The music is rarely all that bad – especially on this team and in this sport, where the few true superstars are seldom ripped by the press. The worst that ever seems to be said of Crosby is that he's boring – and that could well be true, at least compared to the larger than life personalities we've grown used to seeing light up the screen when they speak.



What Crosby likely is more than anything, however, is simply average – a regular old 20-something from just outside Halifax who just happens to have an incredible gift paired with an incredible work ethic and a love for the game that seems almost unmatched around the league.

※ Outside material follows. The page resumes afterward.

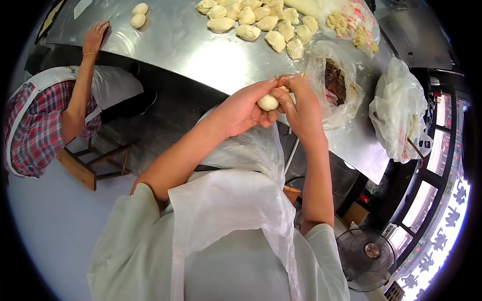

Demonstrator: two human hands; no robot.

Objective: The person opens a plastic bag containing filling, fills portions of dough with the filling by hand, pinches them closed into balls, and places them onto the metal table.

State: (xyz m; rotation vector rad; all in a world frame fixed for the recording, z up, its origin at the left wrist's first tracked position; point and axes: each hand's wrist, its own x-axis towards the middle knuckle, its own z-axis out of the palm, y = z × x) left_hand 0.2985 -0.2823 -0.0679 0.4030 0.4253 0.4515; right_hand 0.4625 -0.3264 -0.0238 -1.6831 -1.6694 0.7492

Who is he beyond that isn't really that easy to get to, at least when you sit in on his conversations in the locker room, a member of a herd looking for a morsel of "interesting" from a young man not known for producing much in that department.



"All the stories that haven't been told [about him] are not going to be talked about," said Pascal Dupuis, one of a few older brother types Crosby has on the team.



Whether or not HBO, with their 24/7 access (which likely will include rides in Crosby's car but not visits to his home, he says), can coax any of those tales out into the open remains to be seen.



While the behind the scenes, always rolling format seems so very new to the NHL, Sid the Kid makes it sound as old hat as the crusty Penguins ball cap he's been wearing every day in the locker room for years.



It'll be just another camera – only this one hangs around a little longer, probing even more for "interesting" in some unlikely places.



"There's four guys, you got a camera guy, you got a guy holding the screen, there's guys with mics – I don't know if they'll blend in," Crosby said of his new found friends. "But I think everyone's kind of gotten used to it.



"Some guys have never dealt with that before, some of us have dealt with that kind of thing before. It's a little bit easier [for us]. For some guys it might take them a couple days to get used to having a camera in your face [when you're] tying your skates or eating your breakfast or whatever."



Crosby eating his Wheaties, coming to a made for TV special near you.



And answering more questions, no doubt.